Yes. A green card holder has to pay taxes the same way a US citizen would.
So do other immigrants who count as US residents for tax purposes (or “resident aliens,” as the IRS still calls them).
What do green card holders and US residents get taxed on?
As a permanent resident, you’ll be taxed on the money you earn both in and outside the US. That’s right — your worldwide income gets taxed by the US government.
For instance, let’s say you:
- Work a W-2 job in the US
- Help at the family restaurant when you’re back in Canada over the holidays
You’ll need to report income from both sources when you file your US tax return.
Nonresidents, on the other hand, only get taxed on income they earn from American sources. So a nonresident in the same scenario would only have to report income from their W-2 job. However, this doesn’t necessarily mean residents get a bad deal.
How being taxed as a US resident can save you money
If you’re a US resident, you have multiple ways to lower your tax bill that aren’t available to nonresidents.
Maybe you were wondering, why would someone want to be recognized as a US resident for tax purposes, if it means being taxed on more of their income?
There are three reasons why a non-green card holder should file as a US resident if they qualify:
- You’ll pay less in taxes. If you’re able to take advantage of all the available credits and deductions, you’ll likely save by filing as a resident (even though your foreign income is taxed)
- It will strengthen your case for citizenship. Establishing residency and complying with federal tax laws is a good way to bolster your case for citizenship or legal residency
- It’s required by law. Not reporting foreign income if you count as a resident is a form of tax evasion
The second two are pretty self-explanatory. Let’s talk more about all the ways residents can save money on their taxes.
Tax-saving strategies only US residents can use
Here are the tax-saving options that aren’t available for nonresidents:
- The standard deduction, which lets tax filers deduct an automatic $12,500 from their taxable income — $25,100 if they’re married
- Most itemized deductions, like medical expenses, charitable donations, and property taxes
- Several large refundable credits
Tax credits vs. deductions
First things first: a credit is a tax break lowers your actual tax bill, dollar-for-dollar. So if someone’s tax bill was originally $4,000, but they get a $1,000 tax credit, their actual bill would come out to $3,000.
A deduction, on the other hand, lowers your taxable income, so the tax savings aren’t as big.

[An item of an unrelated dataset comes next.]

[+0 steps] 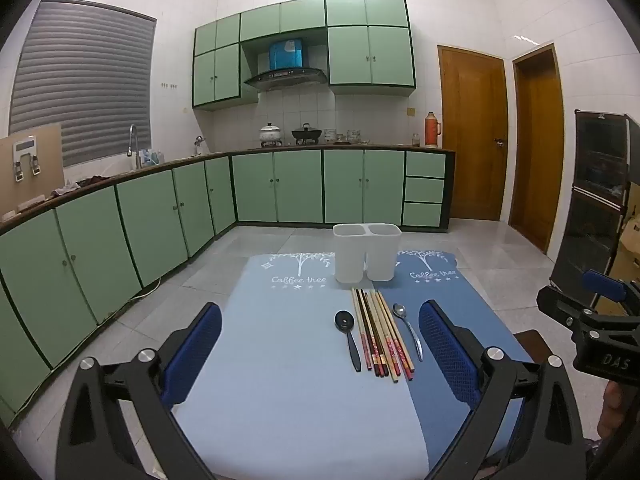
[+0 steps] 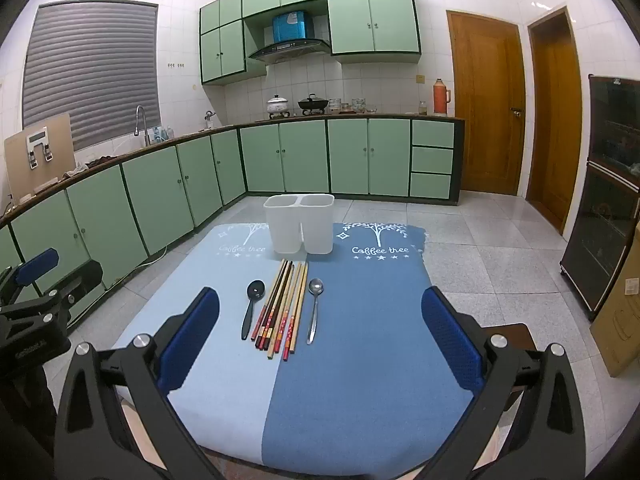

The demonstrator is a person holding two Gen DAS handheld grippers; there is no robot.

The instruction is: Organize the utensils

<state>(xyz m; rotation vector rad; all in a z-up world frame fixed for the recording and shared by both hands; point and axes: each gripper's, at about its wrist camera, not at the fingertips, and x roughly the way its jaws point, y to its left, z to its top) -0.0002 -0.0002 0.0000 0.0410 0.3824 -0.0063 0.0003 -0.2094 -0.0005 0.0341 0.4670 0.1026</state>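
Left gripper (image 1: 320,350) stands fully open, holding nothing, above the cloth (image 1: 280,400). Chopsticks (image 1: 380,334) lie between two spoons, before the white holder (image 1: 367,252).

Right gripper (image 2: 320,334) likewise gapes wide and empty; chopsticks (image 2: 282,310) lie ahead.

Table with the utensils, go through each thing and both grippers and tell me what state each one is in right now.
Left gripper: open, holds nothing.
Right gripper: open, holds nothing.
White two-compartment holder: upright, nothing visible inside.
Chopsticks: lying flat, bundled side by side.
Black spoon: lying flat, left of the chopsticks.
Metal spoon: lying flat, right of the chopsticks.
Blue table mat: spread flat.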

Tax deductions only US residents can claim
These pie charts show what deductions are available to US residents and green card holders. As you can see, nothing is off-limits. You get the same benefits as a US citizen.

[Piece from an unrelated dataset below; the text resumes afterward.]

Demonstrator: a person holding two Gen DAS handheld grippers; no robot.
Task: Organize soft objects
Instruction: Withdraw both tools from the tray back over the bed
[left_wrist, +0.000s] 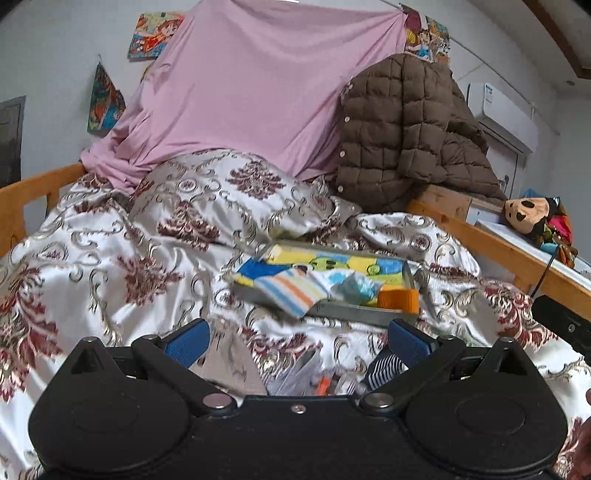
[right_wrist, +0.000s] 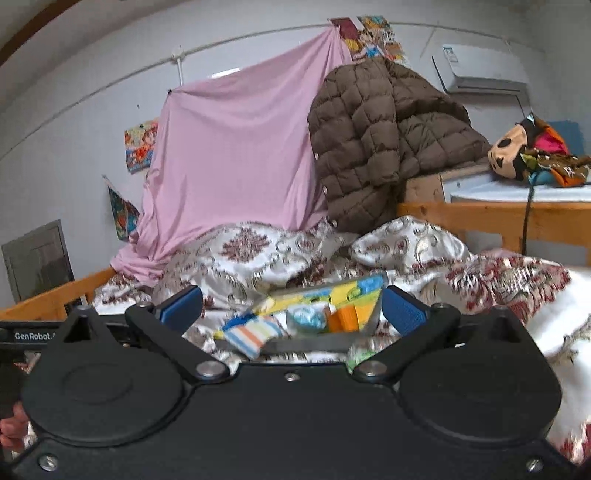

Compare this to what nonresidents can claim. The gray parts mean they’re not available.
Tax credits only US residents can use
Here’s a list of tax credits that residents can claim — but nonresidents can’t:
- Opportunity Credit*
- Lifetime Learning Credit
- Earned Income Credit*
An asterisk means the credit is refundable. That means you can get money back from the US government if you claim these credits, even if you haven’t withheld any taxes.
For example, if let’s say you owe $1,000 in taxes, but you’re eligible for a tax credit worth $2,000. If the credit is refundable, not only do you not have to pay any tax, but you’ll also get $1,000 from the US government.

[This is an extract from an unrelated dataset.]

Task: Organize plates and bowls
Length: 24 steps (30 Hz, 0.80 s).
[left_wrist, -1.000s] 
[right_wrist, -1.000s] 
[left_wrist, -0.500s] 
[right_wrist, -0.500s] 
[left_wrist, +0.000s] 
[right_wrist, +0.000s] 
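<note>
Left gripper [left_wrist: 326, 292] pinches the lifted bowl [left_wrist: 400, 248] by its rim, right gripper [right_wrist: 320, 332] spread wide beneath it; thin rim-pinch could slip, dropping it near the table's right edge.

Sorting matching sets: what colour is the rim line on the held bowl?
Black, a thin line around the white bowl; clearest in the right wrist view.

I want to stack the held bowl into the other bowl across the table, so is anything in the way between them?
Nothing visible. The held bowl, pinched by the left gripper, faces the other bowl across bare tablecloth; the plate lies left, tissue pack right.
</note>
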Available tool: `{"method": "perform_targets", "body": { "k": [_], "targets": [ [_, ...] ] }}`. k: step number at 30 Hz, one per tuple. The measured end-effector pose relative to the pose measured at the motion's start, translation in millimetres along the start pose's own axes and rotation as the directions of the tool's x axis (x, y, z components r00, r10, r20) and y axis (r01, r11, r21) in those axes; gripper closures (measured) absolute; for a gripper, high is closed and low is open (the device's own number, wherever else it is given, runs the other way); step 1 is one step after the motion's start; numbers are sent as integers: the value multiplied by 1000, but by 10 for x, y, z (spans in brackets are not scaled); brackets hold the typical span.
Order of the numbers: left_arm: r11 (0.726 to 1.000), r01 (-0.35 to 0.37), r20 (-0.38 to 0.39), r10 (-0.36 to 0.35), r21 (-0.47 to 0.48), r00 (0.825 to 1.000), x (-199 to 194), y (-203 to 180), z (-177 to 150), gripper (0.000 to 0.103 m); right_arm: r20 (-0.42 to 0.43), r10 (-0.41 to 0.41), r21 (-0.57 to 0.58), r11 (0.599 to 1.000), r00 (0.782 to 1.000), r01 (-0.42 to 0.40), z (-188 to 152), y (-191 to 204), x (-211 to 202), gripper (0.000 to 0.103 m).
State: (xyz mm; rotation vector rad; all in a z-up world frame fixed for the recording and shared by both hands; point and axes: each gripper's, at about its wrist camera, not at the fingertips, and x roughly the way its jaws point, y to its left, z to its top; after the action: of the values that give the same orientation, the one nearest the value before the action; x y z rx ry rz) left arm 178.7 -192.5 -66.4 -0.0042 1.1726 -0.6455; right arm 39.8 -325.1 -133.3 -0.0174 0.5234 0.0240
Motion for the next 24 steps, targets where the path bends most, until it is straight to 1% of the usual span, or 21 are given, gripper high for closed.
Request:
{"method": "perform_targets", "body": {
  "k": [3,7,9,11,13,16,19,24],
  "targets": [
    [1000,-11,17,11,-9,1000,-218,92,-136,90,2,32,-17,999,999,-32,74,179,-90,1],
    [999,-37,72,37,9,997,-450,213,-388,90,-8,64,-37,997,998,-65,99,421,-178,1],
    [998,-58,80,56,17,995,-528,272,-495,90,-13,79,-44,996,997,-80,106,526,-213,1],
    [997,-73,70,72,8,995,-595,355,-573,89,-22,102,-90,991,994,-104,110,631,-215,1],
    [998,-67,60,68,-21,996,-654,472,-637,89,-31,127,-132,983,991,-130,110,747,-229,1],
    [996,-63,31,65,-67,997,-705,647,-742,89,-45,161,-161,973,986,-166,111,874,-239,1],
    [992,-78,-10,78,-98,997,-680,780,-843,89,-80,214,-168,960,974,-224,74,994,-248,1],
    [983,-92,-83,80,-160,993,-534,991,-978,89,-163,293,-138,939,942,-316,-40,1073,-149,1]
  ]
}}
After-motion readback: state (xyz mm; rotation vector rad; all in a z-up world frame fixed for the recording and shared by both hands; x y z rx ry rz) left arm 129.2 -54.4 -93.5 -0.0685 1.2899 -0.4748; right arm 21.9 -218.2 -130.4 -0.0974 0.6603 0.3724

Here are all the credits a resident immigrant can claim:
Nonresidents, on the other hand, can only claim the credits in green.
As you can see, if you have income from US sources, it’s usually more advantageous to be treated as a resident for tax purposes.
What makes you a US resident for tax purposes?
As we talked about above, green card holders aren’t the only immigrants who count as residents for tax purposes. How do you tell whether you fall into this category?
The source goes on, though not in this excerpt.